Some of the things that will happen when you give cultural access you might not like. When nations in Africa were given access to more global communications, a surprising side-effect was that it also turned most of Africa into lovers of American culture. Elders inside of Africa now have to deal with the loss of their independent cultures and a western homogenization of their youth into a mono-culture that they can’t seem to stop.

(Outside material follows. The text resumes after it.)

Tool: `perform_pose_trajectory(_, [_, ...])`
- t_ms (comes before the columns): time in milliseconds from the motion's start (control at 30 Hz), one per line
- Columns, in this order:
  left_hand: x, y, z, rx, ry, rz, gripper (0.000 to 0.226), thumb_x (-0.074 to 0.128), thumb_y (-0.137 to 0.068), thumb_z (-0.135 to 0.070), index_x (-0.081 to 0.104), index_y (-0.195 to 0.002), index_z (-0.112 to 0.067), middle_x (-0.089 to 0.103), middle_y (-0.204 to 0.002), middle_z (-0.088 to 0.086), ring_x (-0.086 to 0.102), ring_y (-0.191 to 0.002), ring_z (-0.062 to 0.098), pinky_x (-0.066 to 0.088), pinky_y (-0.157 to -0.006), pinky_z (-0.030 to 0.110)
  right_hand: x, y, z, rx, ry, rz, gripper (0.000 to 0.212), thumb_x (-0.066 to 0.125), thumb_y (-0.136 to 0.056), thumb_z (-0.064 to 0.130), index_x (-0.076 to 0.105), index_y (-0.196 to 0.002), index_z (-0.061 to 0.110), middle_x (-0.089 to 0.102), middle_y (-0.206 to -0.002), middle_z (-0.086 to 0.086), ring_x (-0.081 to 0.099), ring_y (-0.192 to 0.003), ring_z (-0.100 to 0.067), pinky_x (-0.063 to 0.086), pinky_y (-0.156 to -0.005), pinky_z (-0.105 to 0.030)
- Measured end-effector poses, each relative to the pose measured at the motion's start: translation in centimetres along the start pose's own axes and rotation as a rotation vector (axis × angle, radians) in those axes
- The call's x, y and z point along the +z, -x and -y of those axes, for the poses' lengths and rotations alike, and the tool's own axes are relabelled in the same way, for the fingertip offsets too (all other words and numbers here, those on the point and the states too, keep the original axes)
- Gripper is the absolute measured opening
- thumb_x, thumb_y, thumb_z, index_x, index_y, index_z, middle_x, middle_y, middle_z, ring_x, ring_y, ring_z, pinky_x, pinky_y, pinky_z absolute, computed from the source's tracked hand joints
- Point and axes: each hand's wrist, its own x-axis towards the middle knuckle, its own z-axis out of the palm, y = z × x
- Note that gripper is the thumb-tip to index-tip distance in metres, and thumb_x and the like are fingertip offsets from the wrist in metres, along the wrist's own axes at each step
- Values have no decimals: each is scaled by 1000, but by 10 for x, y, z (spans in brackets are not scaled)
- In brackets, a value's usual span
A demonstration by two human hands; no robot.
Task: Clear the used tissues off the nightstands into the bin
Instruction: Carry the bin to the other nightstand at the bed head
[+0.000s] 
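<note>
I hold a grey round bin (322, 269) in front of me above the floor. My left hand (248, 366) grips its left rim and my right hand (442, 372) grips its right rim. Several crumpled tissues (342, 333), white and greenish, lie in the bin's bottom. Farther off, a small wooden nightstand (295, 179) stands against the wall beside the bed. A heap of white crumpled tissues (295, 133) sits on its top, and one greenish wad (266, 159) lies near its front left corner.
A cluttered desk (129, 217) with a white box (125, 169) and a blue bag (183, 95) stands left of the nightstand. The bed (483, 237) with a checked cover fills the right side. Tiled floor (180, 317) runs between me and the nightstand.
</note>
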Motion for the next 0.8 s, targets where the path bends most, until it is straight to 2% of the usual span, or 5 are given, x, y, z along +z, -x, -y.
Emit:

I hope the reader will reflect on The Dougie as they think about how they would like to steer our global economic system. Is it just a mediocre popular dance or is it an infection into what was a unique culture at the forefront of American dance? With unprecedented access to white people in Los Angeles, did a group of people go too far and make the coolest thing in the hip-hop community essentially a parody of really goofy white shit? Is practicing it practicing to look like a goofball that can’t dance, even though you can? Or is it just fun and the natural progression of things? Is it giving access to everyone to be able to do a popular hip hop dance without requiring much practice, or is it a dumbing down of dance culture? How you answer these questions will tell everyone where you stand on the nuances of cultural westernization in our globalization environment.